> **Task requirements**
Transcribe exactly the line containing "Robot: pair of" plus every later line in the data.
[Supplied material — start]
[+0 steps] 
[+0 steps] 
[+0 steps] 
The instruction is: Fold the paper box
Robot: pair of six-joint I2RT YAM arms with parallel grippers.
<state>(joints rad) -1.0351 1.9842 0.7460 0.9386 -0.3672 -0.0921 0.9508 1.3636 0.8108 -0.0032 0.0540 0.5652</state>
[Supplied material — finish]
> **Response area**
Robot: pair of six-joint I2RT YAM arms with parallel grippers.
<state>(joints rad) -1.0351 1.9842 0.7460 0.9386 -0.3672 -0.0921 0.9508 1.3636 0.8108 -0.0032 0.0540 0.5652</state>

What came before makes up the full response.